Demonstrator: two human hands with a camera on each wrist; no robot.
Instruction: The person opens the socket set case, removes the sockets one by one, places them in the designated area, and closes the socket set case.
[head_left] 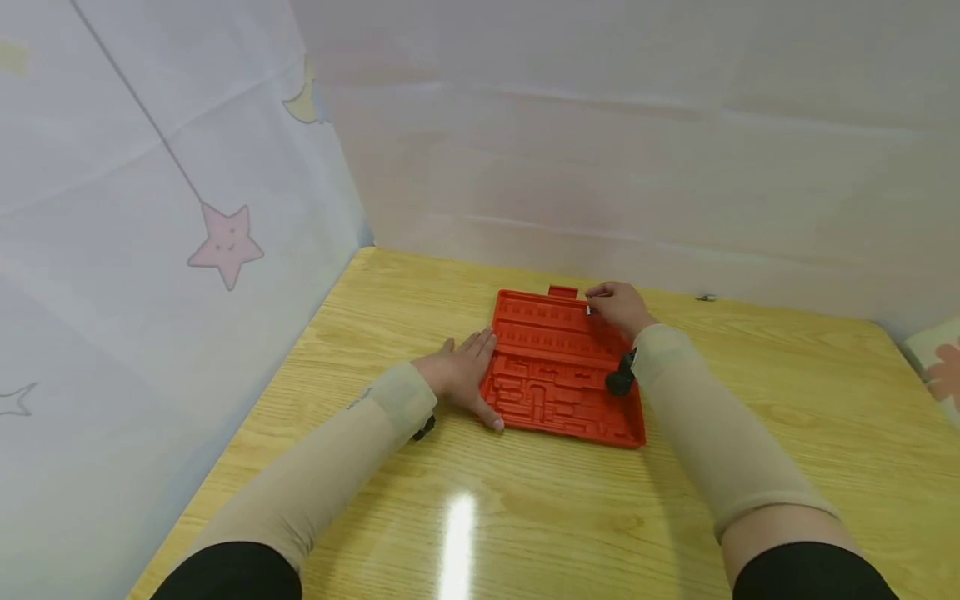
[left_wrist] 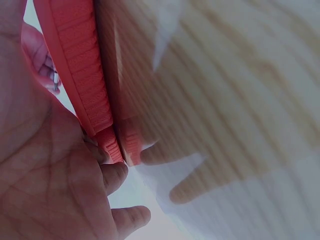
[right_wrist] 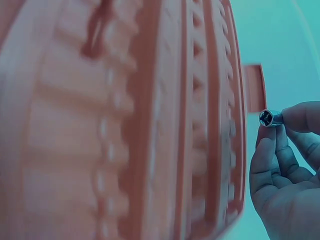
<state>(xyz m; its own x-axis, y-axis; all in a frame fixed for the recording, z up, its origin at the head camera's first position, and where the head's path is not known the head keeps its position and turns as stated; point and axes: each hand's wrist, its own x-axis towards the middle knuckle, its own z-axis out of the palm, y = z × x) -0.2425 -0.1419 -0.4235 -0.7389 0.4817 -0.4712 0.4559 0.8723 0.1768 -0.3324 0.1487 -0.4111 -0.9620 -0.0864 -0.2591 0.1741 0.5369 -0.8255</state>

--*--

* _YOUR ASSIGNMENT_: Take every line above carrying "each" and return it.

* _TASK RESPONSE_:
Demonstrator: two human hands with a camera on each wrist; no robot.
<state>(xyz m; its own x-axis, y-axis; all in a frame fixed for the recording, z up, its origin at the head camera's first position, and where the head's path is not known the head keeps its position and turns as stated; point and axes: each hand's wrist, its own x-axis towards the middle knuckle, its own z-axis out of the palm, y = z × x) -0.2425 -0.1419 -0.4235 -0.7389 0.4817 -0.4712 0.4559 0.8723 0.1768 -0.3324 0.1487 -0.4111 -0.9620 -0.0864 -0.2591 0.1741 0.5369 -0.8255</state>

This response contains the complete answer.